> **Task description**: Write out the data once more, exactly as it reads.

(Data provided Opens)

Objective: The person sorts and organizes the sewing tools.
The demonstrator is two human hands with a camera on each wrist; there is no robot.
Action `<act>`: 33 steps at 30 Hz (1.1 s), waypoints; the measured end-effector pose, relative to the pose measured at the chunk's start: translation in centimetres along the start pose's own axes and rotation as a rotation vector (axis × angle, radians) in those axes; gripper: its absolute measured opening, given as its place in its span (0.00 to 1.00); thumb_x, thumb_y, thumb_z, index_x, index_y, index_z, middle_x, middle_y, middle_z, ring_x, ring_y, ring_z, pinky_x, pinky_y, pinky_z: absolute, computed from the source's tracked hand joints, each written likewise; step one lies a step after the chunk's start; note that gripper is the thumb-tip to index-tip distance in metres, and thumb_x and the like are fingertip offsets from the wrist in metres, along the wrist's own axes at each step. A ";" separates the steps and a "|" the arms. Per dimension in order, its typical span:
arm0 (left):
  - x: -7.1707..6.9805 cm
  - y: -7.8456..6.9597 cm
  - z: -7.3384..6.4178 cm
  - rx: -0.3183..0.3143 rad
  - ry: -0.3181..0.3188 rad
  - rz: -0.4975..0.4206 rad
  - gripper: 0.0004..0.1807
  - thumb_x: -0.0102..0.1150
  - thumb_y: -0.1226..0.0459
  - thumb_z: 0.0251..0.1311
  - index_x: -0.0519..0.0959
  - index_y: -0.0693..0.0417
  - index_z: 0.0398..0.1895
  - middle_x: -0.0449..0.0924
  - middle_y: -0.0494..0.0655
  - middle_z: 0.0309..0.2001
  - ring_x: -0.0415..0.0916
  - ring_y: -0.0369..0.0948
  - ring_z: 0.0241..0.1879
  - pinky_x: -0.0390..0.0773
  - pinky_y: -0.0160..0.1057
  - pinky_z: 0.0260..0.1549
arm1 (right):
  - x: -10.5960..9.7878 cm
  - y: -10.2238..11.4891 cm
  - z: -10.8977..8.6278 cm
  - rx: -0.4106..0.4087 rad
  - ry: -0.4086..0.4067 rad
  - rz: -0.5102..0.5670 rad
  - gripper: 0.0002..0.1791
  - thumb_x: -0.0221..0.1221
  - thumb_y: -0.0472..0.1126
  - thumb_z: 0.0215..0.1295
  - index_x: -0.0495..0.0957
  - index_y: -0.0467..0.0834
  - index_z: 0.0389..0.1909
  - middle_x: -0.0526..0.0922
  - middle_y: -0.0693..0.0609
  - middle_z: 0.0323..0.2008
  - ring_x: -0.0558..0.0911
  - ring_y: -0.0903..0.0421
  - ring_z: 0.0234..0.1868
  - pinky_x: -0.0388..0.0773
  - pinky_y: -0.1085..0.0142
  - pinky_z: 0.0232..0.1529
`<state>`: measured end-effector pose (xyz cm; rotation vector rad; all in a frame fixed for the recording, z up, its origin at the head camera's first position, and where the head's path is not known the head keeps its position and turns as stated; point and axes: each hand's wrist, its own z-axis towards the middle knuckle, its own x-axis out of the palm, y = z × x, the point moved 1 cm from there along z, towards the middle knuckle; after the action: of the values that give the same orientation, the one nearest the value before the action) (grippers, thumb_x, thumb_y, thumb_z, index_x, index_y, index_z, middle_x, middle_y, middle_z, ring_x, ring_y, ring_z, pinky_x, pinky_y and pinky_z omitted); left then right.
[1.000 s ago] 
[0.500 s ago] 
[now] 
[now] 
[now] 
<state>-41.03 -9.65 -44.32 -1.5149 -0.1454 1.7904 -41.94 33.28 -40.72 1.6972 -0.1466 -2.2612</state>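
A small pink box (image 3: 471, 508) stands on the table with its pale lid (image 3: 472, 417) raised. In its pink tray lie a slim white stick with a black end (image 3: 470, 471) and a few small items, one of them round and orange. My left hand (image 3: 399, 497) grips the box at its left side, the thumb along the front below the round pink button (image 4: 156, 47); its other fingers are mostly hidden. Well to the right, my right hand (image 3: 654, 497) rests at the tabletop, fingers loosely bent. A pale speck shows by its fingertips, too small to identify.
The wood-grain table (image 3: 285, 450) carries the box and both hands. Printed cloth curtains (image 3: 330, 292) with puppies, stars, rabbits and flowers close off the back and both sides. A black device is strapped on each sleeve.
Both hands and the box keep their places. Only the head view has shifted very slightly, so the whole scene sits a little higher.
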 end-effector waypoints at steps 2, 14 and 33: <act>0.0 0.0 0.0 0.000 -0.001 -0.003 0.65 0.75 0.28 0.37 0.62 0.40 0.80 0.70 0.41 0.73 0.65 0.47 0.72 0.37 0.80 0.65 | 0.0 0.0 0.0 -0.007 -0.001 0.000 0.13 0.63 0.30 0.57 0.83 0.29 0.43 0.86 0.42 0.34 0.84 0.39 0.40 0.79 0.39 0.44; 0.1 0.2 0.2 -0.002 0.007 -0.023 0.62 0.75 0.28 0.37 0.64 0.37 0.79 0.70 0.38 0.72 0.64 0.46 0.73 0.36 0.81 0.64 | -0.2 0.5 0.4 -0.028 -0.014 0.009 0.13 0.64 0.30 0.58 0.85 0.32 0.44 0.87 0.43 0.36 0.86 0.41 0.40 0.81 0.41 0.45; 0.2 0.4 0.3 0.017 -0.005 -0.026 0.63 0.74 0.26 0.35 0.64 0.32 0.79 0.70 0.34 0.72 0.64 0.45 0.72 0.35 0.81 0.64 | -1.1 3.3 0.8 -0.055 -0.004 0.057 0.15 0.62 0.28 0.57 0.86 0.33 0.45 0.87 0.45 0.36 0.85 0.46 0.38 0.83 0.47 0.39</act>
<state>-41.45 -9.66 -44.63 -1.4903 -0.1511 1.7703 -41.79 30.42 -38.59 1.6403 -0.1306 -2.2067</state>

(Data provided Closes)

> **Task response**:
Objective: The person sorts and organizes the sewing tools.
The demonstrator is two human hands with a camera on each wrist; there is no robot.
Action `<act>`: 33 steps at 30 Hz (1.1 s), waypoints; the measured end-effector pose, relative to the pose measured at the chunk's start: translation in centimetres along the start pose's own axes and rotation as a rotation vector (axis × angle, radians) in those axes; gripper: its absolute measured opening, given as its place in its span (0.00 to 1.00); thumb_x, thumb_y, thumb_z, index_x, index_y, index_z, middle_x, middle_y, middle_z, ring_x, ring_y, ring_z, pinky_x, pinky_y, pinky_z: absolute, computed from the source's tracked hand joints, each written likewise; step one lies a step after the chunk's start; note that gripper is the thumb-tip to index-tip distance in metres, and thumb_x and the like are fingertip offsets from the wrist in metres, along the wrist's own axes at each step. A ";" separates the steps and a "|" the arms. Per dimension in order, its typical span:
arm0 (left):
  - x: -7.1707..6.9805 cm
  - y: -7.8456..6.9597 cm
  - z: -7.3384..6.4178 cm
  - rx: -0.3183..0.3143 rad
  - ry: -0.3181..0.3188 rad
  - rz: -0.4975..0.4206 rad
  - gripper: 0.0004..0.1807
  - thumb_x: -0.0102..0.1150
  - thumb_y: -0.1226..0.0459
  - thumb_z: 0.0251..0.1311
  - index_x: -0.0519..0.0959
  - index_y: -0.0693..0.0417
  - index_z: 0.0398..0.1895
  - middle_x: -0.0449..0.0924
  - middle_y: -0.0494..0.0655
  - middle_z: 0.0309..0.2001
  - ring_x: -0.0415..0.0916
  - ring_y: -0.0369..0.0948
  - ring_z: 0.0241..0.1879
  - pinky_x: -0.0390..0.0773
  - pinky_y: -0.0160..0.1057
  - pinky_z: 0.0260..0.1549
arm1 (right):
  - x: -10.5960..9.7878 cm
  - y: -10.2238..11.4891 cm
  - z: -10.8977..8.6278 cm
  - rx: -0.4106..0.4087 rad
  - ry: -0.4086..0.4067 rad
  - rz: -0.5102..0.5670 rad
  - gripper: 0.0002..0.1791
  - thumb_x: -0.0221..0.1221
  - thumb_y: -0.0472..0.1126
  - thumb_z: 0.0215..0.1295
  - index_x: -0.0495..0.0957
  - index_y: -0.0467..0.0834
  - index_z: 0.0389..0.1909
  - middle_x: -0.0526..0.0922
  - middle_y: -0.0693..0.0609
  - middle_z: 0.0323..0.2008
  - ring_x: -0.0558..0.0911
  - ring_y: -0.0903..0.0421
  - ring_z: 0.0234..0.1868
  - pinky_x: -0.0388..0.0773
  - pinky_y: -0.1085..0.0142
  - pinky_z: 0.0232..0.1529
`<state>`: measured end-effector pose (xyz cm; rotation vector rad; all in a frame fixed for the recording, z up, its origin at the head camera's first position, and where the head's path is not known the head keeps its position and turns as stated; point and axes: each hand's wrist, its own z-axis towards the middle knuckle, its own x-axis out of the palm, y = z × x, the point moved 1 cm from there along z, towards the middle knuckle; after the action: of the values that give the same orientation, the one nearest the value before the action) (grippers, thumb_x, thumb_y, thumb_z, index_x, index_y, index_z, middle_x, middle_y, middle_z, ring_x, ring_y, ring_z, pinky_x, pinky_y and pinky_z omitted); left then right.
[1.000 s ago] 
[0.500 s ago] 
[now] 
[now] 
[now] 
<state>-41.03 -9.65 -44.32 -1.5149 -0.1454 1.7904 -41.94 33.28 -40.72 1.6972 -0.1466 -2.2612</state>
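A small pink box (image 3: 471, 508) stands on the table with its pale lid (image 3: 472, 417) raised. In its pink tray lie a slim white stick with a black end (image 3: 470, 471) and a few small items, one of them round and orange. My left hand (image 3: 399, 497) grips the box at its left side, the thumb along the front below the round pink button (image 4: 156, 47); its other fingers are mostly hidden. Well to the right, my right hand (image 3: 654, 497) rests at the tabletop, fingers loosely bent. A pale speck shows by its fingertips, too small to identify.
The wood-grain table (image 3: 285, 450) carries the box and both hands. Printed cloth curtains (image 3: 330, 292) with puppies, stars, rabbits and flowers close off the back and both sides. A black device is strapped on each sleeve.
Both hands and the box keep their places. Only the head view has shifted very slightly, so the whole scene sits a little higher.
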 end-effector waypoints at steps 2, 14 and 33: <act>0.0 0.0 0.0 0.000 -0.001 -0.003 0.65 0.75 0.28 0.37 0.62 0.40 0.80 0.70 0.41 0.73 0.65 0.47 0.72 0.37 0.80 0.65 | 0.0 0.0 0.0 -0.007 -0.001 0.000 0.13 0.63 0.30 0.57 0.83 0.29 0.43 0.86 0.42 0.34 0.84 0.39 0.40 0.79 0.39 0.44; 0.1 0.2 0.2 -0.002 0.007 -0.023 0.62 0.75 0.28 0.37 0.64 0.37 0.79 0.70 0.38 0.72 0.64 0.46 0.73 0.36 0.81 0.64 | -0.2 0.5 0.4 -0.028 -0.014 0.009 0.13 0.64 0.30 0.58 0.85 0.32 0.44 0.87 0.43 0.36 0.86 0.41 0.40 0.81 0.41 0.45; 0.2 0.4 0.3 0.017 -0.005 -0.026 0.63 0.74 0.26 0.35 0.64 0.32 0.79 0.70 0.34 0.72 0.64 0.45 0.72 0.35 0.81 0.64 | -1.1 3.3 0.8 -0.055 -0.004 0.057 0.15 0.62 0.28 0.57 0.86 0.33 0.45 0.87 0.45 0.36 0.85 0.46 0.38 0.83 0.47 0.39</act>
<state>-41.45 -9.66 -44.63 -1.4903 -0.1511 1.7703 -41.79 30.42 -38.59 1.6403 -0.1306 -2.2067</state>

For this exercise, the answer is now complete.